**Directions for this task:** Transcribe exactly, and without pictures, only the lines from the one bearing "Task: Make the" through the final line of the data below.

**Exercise data:**
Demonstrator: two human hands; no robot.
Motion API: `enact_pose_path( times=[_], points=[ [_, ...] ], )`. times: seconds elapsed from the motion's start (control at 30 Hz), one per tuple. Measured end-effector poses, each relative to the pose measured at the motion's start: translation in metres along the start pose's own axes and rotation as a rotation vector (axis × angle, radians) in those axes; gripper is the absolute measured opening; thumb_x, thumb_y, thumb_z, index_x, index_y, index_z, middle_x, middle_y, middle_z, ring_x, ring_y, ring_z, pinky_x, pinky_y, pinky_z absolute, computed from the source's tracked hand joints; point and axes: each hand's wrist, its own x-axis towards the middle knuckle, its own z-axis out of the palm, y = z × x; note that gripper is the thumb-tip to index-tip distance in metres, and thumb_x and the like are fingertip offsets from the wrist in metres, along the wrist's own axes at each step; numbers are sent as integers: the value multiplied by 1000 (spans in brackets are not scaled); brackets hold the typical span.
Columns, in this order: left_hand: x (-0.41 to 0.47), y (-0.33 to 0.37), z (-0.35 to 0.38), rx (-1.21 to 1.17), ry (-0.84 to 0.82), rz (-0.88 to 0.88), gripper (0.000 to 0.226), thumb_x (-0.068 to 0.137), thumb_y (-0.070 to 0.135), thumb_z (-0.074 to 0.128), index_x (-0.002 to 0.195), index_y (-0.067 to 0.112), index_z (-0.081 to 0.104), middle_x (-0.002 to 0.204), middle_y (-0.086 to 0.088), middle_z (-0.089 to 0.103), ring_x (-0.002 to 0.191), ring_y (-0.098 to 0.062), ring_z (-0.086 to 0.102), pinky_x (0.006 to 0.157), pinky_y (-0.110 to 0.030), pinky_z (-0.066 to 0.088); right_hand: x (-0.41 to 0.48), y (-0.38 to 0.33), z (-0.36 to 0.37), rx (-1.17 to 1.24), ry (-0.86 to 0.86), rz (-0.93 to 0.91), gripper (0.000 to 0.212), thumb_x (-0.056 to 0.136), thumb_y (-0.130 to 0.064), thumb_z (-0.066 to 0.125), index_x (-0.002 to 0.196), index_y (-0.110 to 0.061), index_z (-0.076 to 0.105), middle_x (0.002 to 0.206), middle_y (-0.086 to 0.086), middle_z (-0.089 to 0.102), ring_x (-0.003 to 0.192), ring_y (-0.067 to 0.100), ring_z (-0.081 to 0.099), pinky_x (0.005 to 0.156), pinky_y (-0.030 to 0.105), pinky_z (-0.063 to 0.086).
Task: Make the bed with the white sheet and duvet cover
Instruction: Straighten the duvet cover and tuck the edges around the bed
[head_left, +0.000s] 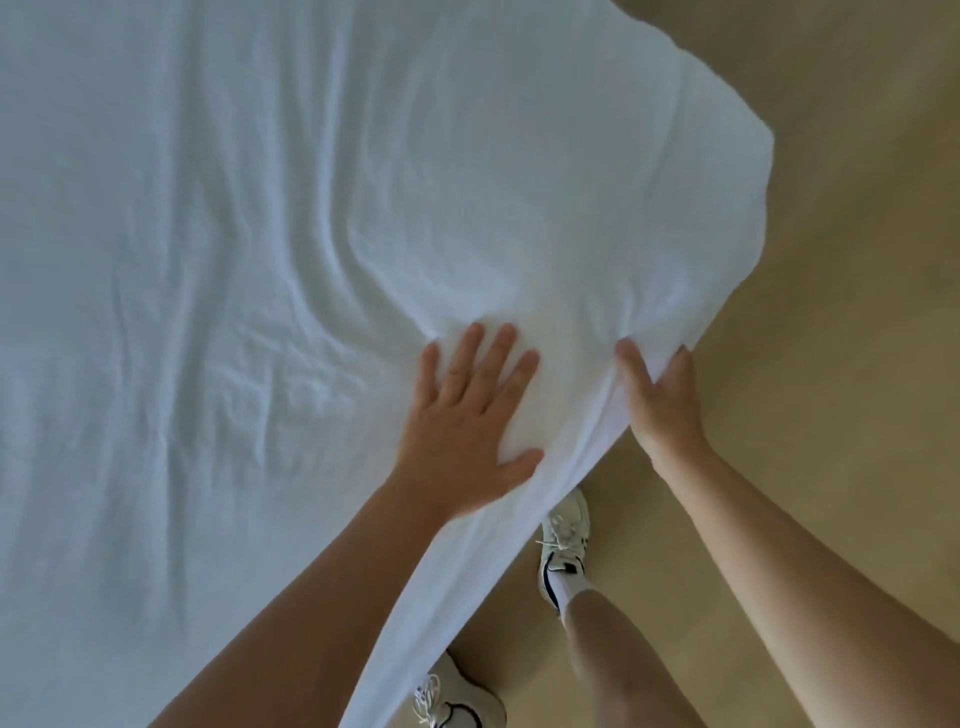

**Task response:**
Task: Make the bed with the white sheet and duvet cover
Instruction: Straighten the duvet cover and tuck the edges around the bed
[head_left, +0.000s] 

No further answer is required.